ABOUT THIS EXERCISE: Print nothing but the lines below starting at the line that holds "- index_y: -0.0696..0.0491" and ending at the line that holds "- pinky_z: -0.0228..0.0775", including both, each exactly as written.

SUPPLIED DATA:
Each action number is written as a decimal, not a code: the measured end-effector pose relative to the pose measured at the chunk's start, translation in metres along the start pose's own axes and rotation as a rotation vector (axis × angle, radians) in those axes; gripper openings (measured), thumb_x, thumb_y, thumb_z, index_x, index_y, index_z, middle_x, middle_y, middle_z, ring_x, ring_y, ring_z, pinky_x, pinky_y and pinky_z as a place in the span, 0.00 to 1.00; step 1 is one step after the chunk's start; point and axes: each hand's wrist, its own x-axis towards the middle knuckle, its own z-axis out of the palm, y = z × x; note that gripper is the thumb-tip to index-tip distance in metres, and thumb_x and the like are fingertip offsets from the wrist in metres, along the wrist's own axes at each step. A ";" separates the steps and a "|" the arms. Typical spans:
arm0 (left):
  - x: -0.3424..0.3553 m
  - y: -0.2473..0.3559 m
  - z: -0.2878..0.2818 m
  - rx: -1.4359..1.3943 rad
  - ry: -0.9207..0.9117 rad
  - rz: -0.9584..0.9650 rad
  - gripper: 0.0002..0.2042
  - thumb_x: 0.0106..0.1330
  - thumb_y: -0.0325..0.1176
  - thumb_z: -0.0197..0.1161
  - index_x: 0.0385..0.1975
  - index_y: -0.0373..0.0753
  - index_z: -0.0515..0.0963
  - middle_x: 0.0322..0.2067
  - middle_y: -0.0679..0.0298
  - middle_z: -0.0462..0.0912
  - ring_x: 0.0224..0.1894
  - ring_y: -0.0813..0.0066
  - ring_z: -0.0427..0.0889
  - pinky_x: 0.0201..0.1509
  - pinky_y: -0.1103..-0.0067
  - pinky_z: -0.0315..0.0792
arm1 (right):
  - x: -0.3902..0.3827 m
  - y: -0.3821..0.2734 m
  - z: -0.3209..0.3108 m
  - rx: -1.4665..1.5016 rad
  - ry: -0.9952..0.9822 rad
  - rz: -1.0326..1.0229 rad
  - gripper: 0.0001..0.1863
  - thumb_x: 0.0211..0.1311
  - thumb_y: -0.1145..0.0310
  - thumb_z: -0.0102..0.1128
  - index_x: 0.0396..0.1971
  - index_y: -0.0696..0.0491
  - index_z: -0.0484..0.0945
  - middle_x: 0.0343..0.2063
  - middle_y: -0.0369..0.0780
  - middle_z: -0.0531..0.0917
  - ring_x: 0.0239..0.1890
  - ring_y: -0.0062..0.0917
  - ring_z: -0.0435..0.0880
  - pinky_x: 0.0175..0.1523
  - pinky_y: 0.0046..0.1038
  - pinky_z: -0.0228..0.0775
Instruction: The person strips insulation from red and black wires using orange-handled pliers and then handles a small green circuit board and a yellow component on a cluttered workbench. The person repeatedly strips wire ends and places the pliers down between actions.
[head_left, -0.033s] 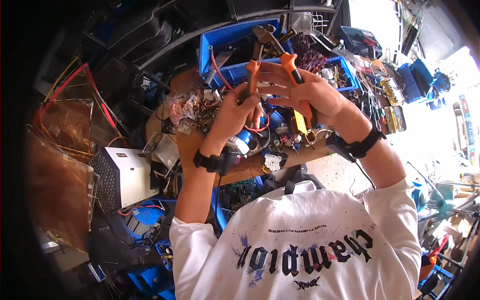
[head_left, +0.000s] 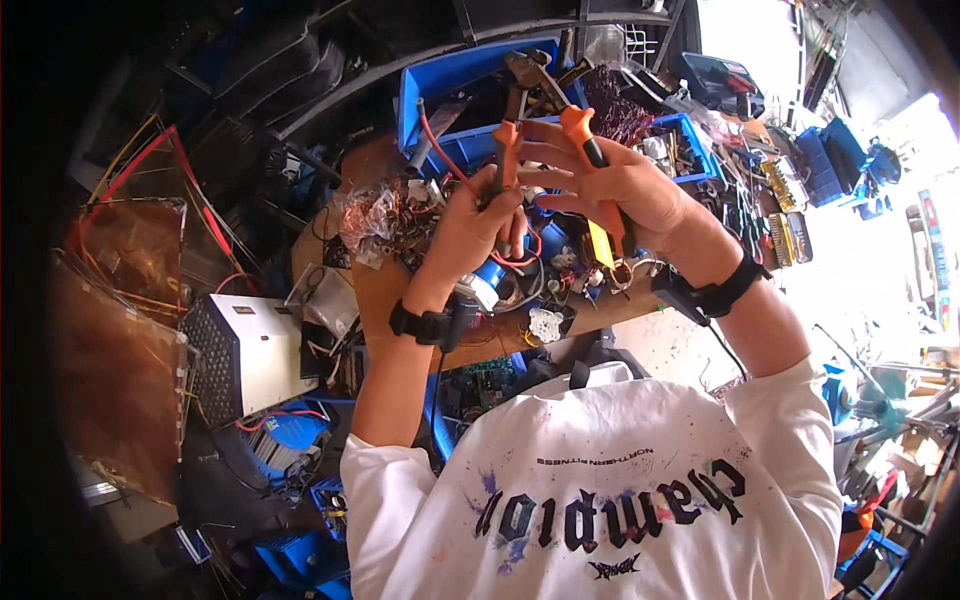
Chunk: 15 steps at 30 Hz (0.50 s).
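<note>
A pair of cutting pliers with orange and black handles is held over the cluttered workbench, its metal jaws at the far end and its handles spread apart. My left hand is closed around the left handle. A red cable runs up beside that hand, and more of it curves below the fingers. My right hand has the right handle between thumb and palm, with its fingers stretched toward the left handle. The jaws sit above a blue bin; whether anything lies between them I cannot make out.
Clear plastic bags with copper wire lie left of my hands. A second blue tray with small parts stands at right, near a dark bundle of wires. A perforated metal case stands left of the bench. A white round part lies near its front edge.
The upper end of the red cable has dipped slightly. Both hands and the cutting pliers stay almost where they were.
</note>
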 end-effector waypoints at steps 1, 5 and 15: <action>0.002 -0.011 -0.001 -0.030 0.003 0.027 0.14 0.71 0.43 0.54 0.36 0.36 0.69 0.15 0.66 0.73 0.15 0.80 0.74 0.20 0.83 0.69 | -0.002 0.001 0.001 0.011 0.016 -0.012 0.40 0.46 0.81 0.44 0.67 0.57 0.56 0.64 0.43 0.65 0.65 0.33 0.67 0.65 0.32 0.60; 0.000 -0.013 -0.002 0.031 0.144 0.042 0.20 0.74 0.49 0.47 0.34 0.35 0.69 0.15 0.64 0.73 0.16 0.77 0.74 0.17 0.81 0.68 | -0.008 0.006 -0.004 0.080 0.038 -0.064 0.38 0.50 0.82 0.45 0.67 0.57 0.55 0.64 0.45 0.65 0.64 0.35 0.68 0.63 0.36 0.61; -0.007 0.015 -0.027 0.095 0.237 -0.158 0.12 0.71 0.43 0.42 0.35 0.42 0.63 0.19 0.62 0.72 0.16 0.74 0.72 0.17 0.81 0.63 | -0.029 0.024 -0.022 0.227 0.035 -0.077 0.41 0.51 0.82 0.44 0.69 0.56 0.48 0.63 0.47 0.65 0.61 0.39 0.71 0.64 0.44 0.65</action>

EXERCISE OUTPUT:
  - index_y: -0.0696..0.0491
  - index_z: -0.0484..0.0945
  - middle_x: 0.0343..0.2063
  - middle_y: -0.0369..0.0780
  - middle_z: -0.0531..0.0917
  - ring_x: 0.0239..0.1890
  - ring_y: -0.0062..0.0917
  - ring_z: -0.0435..0.0880
  - pinky_x: 0.0175..0.1523
  - pinky_y: 0.0046..0.1038
  - pinky_z: -0.0228..0.0775

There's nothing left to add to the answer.